To prolong the questioning, Jane felt, would be only to arouse suspicion, and reluctantly she allowed old Lena to precede her to the elevator, anticipating her, however, in ringing the bell, pressing the button four times as Dean had directed. As they descended together she was almost in a panic. How long had she kept the laundress on the roof? She really had no idea. She had been so absorbed in her new discovery she had given no thought to the time. For all she knew she might have been there only five minutes. Had Dean had time to finish his work?

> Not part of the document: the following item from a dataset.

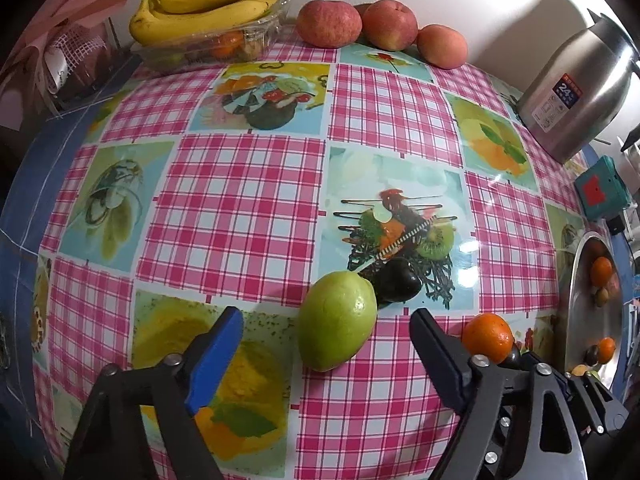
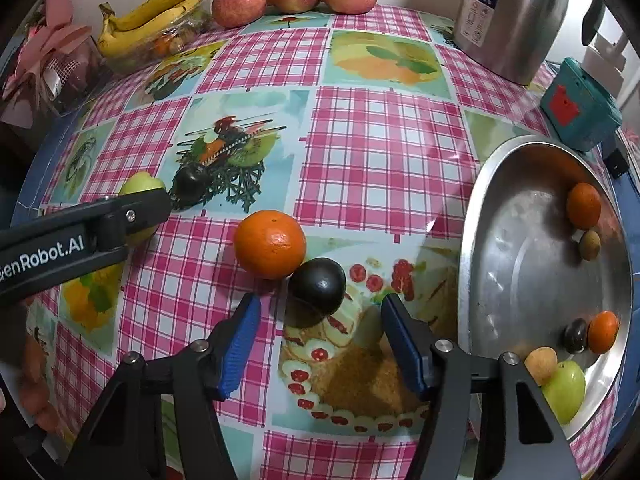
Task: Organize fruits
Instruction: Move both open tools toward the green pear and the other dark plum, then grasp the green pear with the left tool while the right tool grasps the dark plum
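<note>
In the left wrist view a green guava (image 1: 337,320) lies on the checked tablecloth just ahead of my open left gripper (image 1: 326,344), with a dark plum (image 1: 398,280) behind it and an orange (image 1: 487,338) to the right. In the right wrist view my open right gripper (image 2: 320,320) sits just short of another dark plum (image 2: 317,286) that touches an orange (image 2: 270,244). The steel bowl (image 2: 516,256) at the right holds several small fruits. My left gripper's arm (image 2: 80,240) covers part of the guava (image 2: 140,184).
Bananas (image 1: 208,4) on a clear tray and three apples (image 1: 376,24) line the far wall. A steel kettle (image 2: 516,16) and a teal box (image 2: 576,112) stand at the back right. A pink-wrapped item (image 1: 60,56) sits at the far left.
</note>
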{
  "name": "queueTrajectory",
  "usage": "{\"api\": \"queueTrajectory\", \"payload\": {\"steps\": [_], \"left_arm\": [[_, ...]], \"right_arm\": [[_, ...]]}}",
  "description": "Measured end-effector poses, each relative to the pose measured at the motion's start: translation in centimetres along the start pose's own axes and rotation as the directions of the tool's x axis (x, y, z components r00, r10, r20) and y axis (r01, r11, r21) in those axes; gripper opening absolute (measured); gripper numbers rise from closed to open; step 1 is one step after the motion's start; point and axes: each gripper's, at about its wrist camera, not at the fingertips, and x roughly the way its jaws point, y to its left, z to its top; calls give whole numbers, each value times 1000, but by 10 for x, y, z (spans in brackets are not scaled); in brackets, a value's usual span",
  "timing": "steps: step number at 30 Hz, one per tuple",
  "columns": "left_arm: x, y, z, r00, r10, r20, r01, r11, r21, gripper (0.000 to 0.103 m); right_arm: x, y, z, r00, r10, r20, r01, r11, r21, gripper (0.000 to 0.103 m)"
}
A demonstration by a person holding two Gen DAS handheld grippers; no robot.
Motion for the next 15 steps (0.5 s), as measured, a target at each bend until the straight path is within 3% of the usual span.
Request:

Almost frenzied with anxiety, wondering if it were too soon, she moved forward in the car so as to obstruct old Lena's view through the door as it opened. One glance showed her the Hoff door now tightly closed, and she thought she heard the door of her own apartment just closing. Suddenly she remembered that she had gone up on the roof without a key. It would be a pretty pass if Dean were still in the Hoff apartment and she couldn't get into her own.
All in a tremble she pressed the button of her own door, waiting, however, to see that the laundress was out of the hall. It was Dean who opened the door, and she all but fainted in his arms as she saw that he was back in safety.
"It's done," he cried gleefully, as he caught her and drew her within, closing the door carefully behind her. "I just finished my work as you came down."
Great drops of perspiration still stood on his forehead and he was breathing rapidly.
"Why, what's the matter?" he cried, noticing for the first time Jane's perturbation. "Was it too much for you? What happened?"
"Put this down quick, quick," gasped Jane, "Red—two large—one small—one large—one small—and then—red—two small—one large—three small—two large."
Wonderingly he complied, jotting down what she told him in his notebook, and turning to ask her what it meant, discovered that she had fainted.
CHAPTER VIII
THE LISTENING EAR
"I don't know what is the matter with Jane," sighed Mrs. Strong a few days after the employment of the new chauffeur.
"She's not ill, is she?" responded her husband. "I never saw her looking more fit."
"She looks all right," said her mother. "It is the peculiar way she is acting that bothers me. She spends hours and hours moping in her room, and then there are times when she takes notions of going out and is positively insistent that she must have the car."
"Maybe she's in love," suggested Mr. Strong, resorting to the common masculine suspicion.
"With whom?" retorted his wife indignantly. "I don't believe there is an eligible man under forty in all New York. None of the men are thinking about marriage these days. They all want to go to France, even the married ones. I believe you'd go yourself if you were a few years younger."
"I certainly would," announced her husband enthusiastically.
"Jane tells me she is writing a novel," Mrs. Strong continued, "and that's why she stays in her room so much. I hope she won't turn out to be literary."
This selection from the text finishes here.